* REQUIRED ACTION:
Transcribe every record verbatim; no pictures.

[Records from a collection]
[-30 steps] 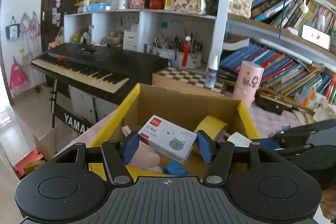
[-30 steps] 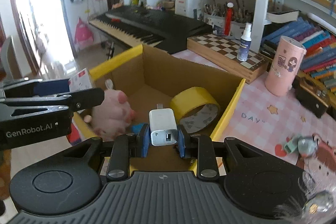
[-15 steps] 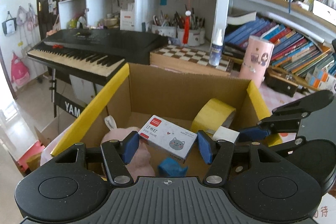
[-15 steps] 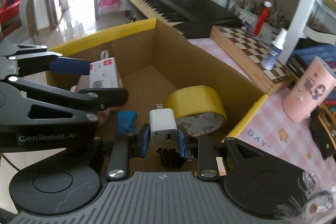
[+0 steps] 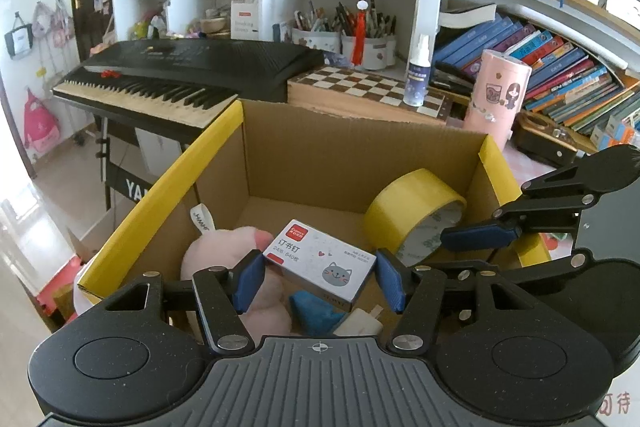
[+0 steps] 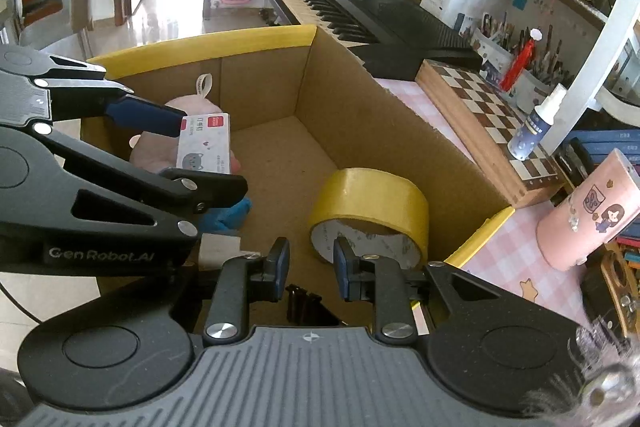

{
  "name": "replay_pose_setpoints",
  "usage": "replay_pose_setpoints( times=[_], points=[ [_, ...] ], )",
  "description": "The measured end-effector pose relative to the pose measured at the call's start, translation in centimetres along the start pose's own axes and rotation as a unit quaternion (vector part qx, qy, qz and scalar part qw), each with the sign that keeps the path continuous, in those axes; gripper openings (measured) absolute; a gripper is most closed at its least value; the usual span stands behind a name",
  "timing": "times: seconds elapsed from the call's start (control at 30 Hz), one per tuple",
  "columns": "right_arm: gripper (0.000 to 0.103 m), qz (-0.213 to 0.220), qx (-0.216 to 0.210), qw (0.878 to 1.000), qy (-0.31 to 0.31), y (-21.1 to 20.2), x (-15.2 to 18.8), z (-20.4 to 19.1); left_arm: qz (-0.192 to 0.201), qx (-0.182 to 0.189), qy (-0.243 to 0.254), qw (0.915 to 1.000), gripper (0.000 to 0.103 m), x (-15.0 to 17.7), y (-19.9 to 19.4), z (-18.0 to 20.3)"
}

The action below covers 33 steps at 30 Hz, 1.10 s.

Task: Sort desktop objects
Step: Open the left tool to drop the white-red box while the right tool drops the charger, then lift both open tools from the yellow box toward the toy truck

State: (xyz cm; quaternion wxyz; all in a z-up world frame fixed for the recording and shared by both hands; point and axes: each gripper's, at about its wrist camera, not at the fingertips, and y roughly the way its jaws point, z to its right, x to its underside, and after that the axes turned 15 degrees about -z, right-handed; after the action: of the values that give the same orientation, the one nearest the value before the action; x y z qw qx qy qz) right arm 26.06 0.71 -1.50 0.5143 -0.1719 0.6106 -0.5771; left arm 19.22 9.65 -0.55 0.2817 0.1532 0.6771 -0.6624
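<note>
The staple box (image 5: 320,263) hangs over the open cardboard box (image 5: 160,195), just above a pink plush toy (image 5: 224,259), clamped end to end by my left gripper (image 5: 318,283). I judge it light, stiff and a little slick, so the short ends are the right hold. Its lid reads "订书钉 24/6" beside a grey cat face. My right gripper (image 6: 310,267) stands narrowly apart and empty near the yellow tape roll (image 6: 368,203). The left gripper's arm reads "GenRobot.AI".

Matt corrugated cardboard box (image 5: 340,155), glossy yellow tape roll (image 5: 408,205), plush pink toy (image 5: 216,251).
</note>
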Motion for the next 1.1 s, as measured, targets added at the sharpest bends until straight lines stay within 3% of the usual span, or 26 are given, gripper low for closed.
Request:
replay_pose_setpoints(
  times=[0.57, 0.8, 0.9, 1.1],
  points=[
    [0.024, 0.045, 0.017, 0.996, 0.073, -3.6, 1.9, -0.1, 0.064, -0.006, -0.025, 0.9976, 0.071, 0.6, -4.1, -0.5],
    [0.024, 0.067, 0.037, 0.990, 0.115, -6.0, 3.3, -0.9, 0.074, 0.005, -0.026, 0.9969, 0.072, 1.7, -5.7, -1.2],
    [0.032, 0.075, 0.050, 0.987, 0.134, -7.0, 4.0, -1.5, 0.075, 0.011, -0.023, 0.9968, 0.072, 2.4, -6.4, -1.5],
    [0.033, 0.087, 0.069, 0.980, 0.165, -8.5, 5.8, -2.8, 0.075, 0.022, -0.014, 0.9968, 0.073, 3.9, -7.5, -1.7]
  ],
)
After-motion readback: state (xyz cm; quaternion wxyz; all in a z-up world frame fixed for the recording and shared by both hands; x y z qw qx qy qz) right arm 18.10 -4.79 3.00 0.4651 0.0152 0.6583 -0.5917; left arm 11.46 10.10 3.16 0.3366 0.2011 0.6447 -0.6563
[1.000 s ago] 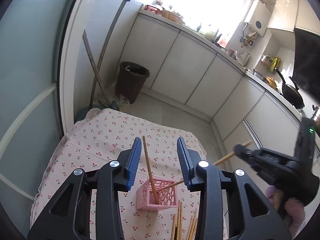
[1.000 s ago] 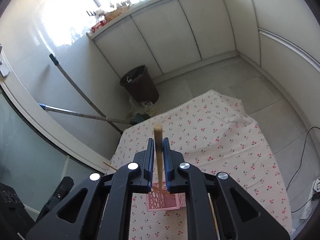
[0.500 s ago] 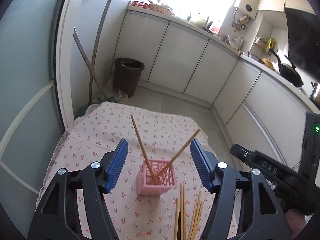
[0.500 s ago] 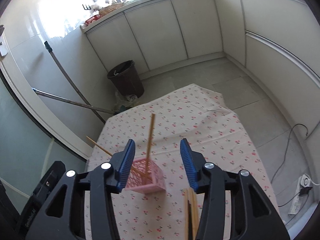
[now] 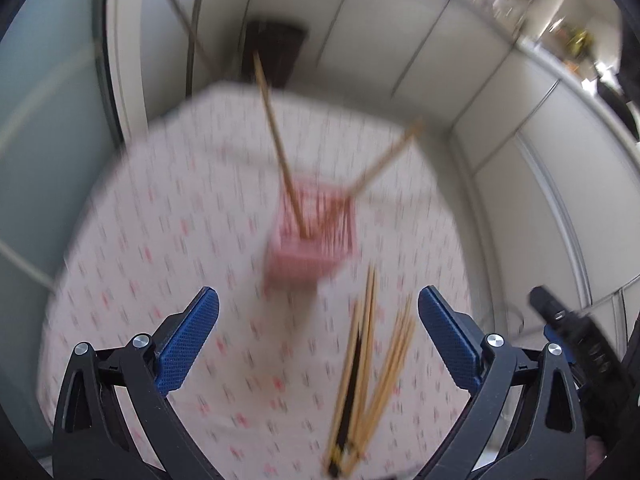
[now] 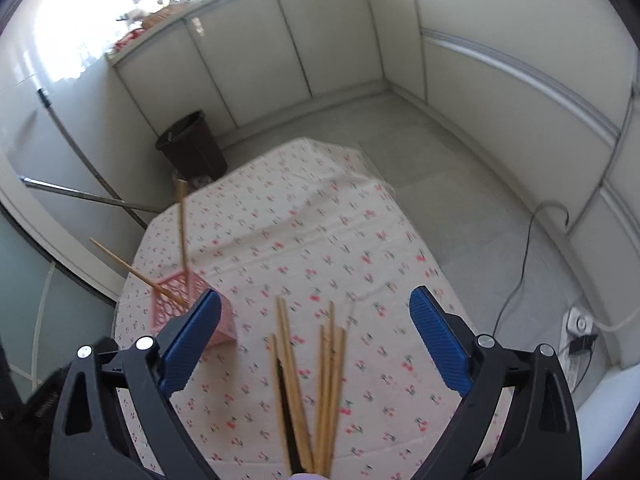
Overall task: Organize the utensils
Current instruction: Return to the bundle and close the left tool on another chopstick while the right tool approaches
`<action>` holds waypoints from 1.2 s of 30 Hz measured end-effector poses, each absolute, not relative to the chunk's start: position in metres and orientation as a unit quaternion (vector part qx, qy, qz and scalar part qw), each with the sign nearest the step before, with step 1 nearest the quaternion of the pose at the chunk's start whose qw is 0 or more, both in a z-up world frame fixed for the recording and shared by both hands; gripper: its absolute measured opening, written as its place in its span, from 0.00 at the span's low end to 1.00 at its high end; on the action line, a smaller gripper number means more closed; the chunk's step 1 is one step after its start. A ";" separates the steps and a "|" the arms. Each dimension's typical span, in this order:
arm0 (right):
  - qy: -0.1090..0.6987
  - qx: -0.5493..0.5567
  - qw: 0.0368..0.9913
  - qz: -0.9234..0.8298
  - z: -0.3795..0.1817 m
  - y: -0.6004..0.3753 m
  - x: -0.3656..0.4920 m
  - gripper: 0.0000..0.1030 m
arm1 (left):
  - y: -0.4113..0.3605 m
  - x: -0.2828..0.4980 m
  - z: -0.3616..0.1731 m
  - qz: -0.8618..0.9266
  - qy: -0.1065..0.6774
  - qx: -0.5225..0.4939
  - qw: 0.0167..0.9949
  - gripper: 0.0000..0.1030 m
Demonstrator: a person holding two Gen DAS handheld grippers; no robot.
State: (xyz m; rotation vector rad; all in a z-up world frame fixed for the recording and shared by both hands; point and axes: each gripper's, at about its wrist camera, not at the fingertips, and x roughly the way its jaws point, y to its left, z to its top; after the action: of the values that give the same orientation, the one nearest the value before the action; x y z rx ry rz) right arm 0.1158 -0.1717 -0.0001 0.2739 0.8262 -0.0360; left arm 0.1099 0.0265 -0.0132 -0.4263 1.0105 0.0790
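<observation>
Motion-blurred tablecloth [image 5: 160,240]; both grippers [image 5: 318,308] [image 6: 315,308] just opened wide, empty; chopsticks [image 6: 324,380] cut off below.

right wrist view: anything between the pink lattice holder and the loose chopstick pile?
Only bare cherry-print tablecloth between the pink lattice plastic holder and the loose wooden chopsticks; right wrist view shows it.

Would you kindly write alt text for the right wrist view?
The right claw hangs open over loose chopsticks lying on a cherry-print tablecloth. At left, a pink basket holds two leaning chopsticks; a dark bin stands by white cabinets.
</observation>
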 end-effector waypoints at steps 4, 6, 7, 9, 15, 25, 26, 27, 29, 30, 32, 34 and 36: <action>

* SOLUTION FOR THIS EXERCISE:
[-30 steps] 
[-30 steps] 
[-15 steps] 
[-15 steps] 
[+0 steps] 
[+0 steps] 

{
  "name": "replay_pose_setpoints",
  "usage": "replay_pose_setpoints( times=[_], points=[ [_, ...] ], )",
  "description": "The measured end-effector pose relative to the pose measured at the call's start, translation in centimetres along the start pose's own axes and rotation as a unit quaternion (vector part qx, qy, qz and scalar part qw), each with the sign that keeps the path continuous, in those axes; gripper openings (measured) absolute; a gripper is most closed at its least value; the usual span stands behind a name",
  "timing": "times: seconds elapsed from the call's start (control at 30 Hz), one per tuple",
  "columns": "right_arm: gripper (0.000 to 0.103 m), qz (-0.213 to 0.220), qx (-0.216 to 0.210), qw (0.878 to 1.000), qy (-0.31 to 0.31), y (-21.1 to 20.2), x (-15.2 to 18.8), z (-20.4 to 19.1); left_arm: qz (-0.192 to 0.201), qx (-0.182 to 0.189), qy (-0.243 to 0.254), qw (0.915 to 1.000), gripper (0.000 to 0.103 m), x (-15.0 to 17.7), y (-19.9 to 19.4), z (-18.0 to 20.3)"
}

The action below covers 33 steps at 30 Hz, 1.10 s.

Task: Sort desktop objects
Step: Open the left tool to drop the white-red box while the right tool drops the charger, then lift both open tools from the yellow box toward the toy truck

State: (xyz cm; quaternion wxyz; all in a z-up world frame fixed for the recording and shared by both hands; point and axes: each gripper's, at about its wrist camera, not at the fingertips, and y roughly the way its jaws point, z to its right, x to its underside, and after that the axes turned 15 degrees about -z, right-handed; after the action: of the values that give the same orientation, the one nearest the value before the action; x y z qw qx qy qz) right arm 26.06 0.71 -1.50 0.5143 -0.1719 0.6106 -0.5771; left arm 19.22 9.65 -0.55 0.2817 0.1532 0.6771 -0.6624
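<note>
The staple box (image 5: 320,263) hangs over the open cardboard box (image 5: 160,195), just above a pink plush toy (image 5: 224,259), clamped end to end by my left gripper (image 5: 318,283). I judge it light, stiff and a little slick, so the short ends are the right hold. Its lid reads "订书钉 24/6" beside a grey cat face. My right gripper (image 6: 310,267) stands narrowly apart and empty near the yellow tape roll (image 6: 368,203). The left gripper's arm reads "GenRobot.AI".

Matt corrugated cardboard box (image 5: 340,155), glossy yellow tape roll (image 5: 408,205), plush pink toy (image 5: 216,251).
</note>
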Motion for the next 1.1 s, as measured, targets added at the sharpest bends until straight lines stay within 3% of the usual span, or 26 are given, gripper low for closed.
Request:
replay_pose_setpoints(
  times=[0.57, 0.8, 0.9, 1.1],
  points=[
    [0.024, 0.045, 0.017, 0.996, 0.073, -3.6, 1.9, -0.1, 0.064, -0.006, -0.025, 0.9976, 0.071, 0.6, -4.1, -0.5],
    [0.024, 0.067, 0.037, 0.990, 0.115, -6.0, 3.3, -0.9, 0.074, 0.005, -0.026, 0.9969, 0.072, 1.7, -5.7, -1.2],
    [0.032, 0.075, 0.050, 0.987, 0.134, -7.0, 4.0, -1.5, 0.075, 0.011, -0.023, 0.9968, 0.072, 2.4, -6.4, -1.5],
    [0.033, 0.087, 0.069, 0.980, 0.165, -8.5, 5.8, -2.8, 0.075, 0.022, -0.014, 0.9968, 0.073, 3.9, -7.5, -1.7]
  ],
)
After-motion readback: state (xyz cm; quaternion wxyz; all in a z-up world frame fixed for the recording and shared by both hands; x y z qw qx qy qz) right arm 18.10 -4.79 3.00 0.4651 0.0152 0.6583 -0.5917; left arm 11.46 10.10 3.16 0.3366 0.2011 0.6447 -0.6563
[1.000 s ago] 
[1.000 s ago] 
[0.500 s ago] 
[0.500 s ago] 
[now] 
[now] 
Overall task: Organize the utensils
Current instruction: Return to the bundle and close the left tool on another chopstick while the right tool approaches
`<action>` holds waypoints from 1.2 s of 30 Hz measured end-effector poses, each absolute, not relative to the chunk's start: position in metres and orientation as a unit quaternion (vector part qx, qy, qz and scalar part qw), each with the sign nearest the step before, with step 1 nearest the quaternion of the pose at the chunk's start whose qw is 0 or more, both in a z-up world frame fixed for the recording and shared by both hands; gripper: its absolute measured opening, written as its place in its span, from 0.00 at the span's low end to 1.00 at its high end; on the action line, a smaller gripper number means more closed; the chunk's step 1 is one step after its start. A ";" separates the steps and a "|" the arms. Each dimension's typical span, in this order:
arm0 (right):
  - qy: -0.1090..0.6987
  - qx: -0.5493..0.5567
  - qw: 0.0368..0.9913
  - qz: -0.9234..0.8298
  - z: -0.3795..0.1817 m
  - y: -0.6004..0.3753 m
  - x: -0.3656..0.4920 m
  - gripper: 0.0000..0.1030 m
arm1 (left):
  - y: -0.4113..0.3605 m
  - x: -0.2828..0.4980 m
  - z: -0.3616..0.1731 m
  - qz: -0.8618..0.9266
  - qy: -0.1065..0.6774
  - qx: -0.5225..0.4939
  - qw: 0.0167..0.9949
  - gripper: 0.0000..0.1030 m
Demonstrator: a person holding two Gen DAS handheld grippers; no robot.
State: (xyz m; rotation vector rad; all in a z-up world frame fixed for the recording and shared by both hands; point and axes: each gripper's, at about its wrist camera, not at the fingertips, and x roughly the way its jaws point, y to its left, z to its top; after the action: of the values that give the same orientation, the one nearest the value before the action; x y z rx ry rz) right arm 0.1158 -0.1717 -0.0001 0.2739 0.8262 -0.0360; left arm 0.1099 0.0265 -0.0132 -0.4263 1.0105 0.0790
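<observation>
Motion-blurred tablecloth [image 5: 160,240]; both grippers [image 5: 318,308] [image 6: 315,308] just opened wide, empty; chopsticks [image 6: 324,380] cut off below.

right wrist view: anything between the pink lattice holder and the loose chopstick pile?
Only bare cherry-print tablecloth between the pink lattice plastic holder and the loose wooden chopsticks; right wrist view shows it.

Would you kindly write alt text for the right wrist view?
The right claw hangs open over loose chopsticks lying on a cherry-print tablecloth. At left, a pink basket holds two leaning chopsticks; a dark bin stands by white cabinets.
</observation>
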 end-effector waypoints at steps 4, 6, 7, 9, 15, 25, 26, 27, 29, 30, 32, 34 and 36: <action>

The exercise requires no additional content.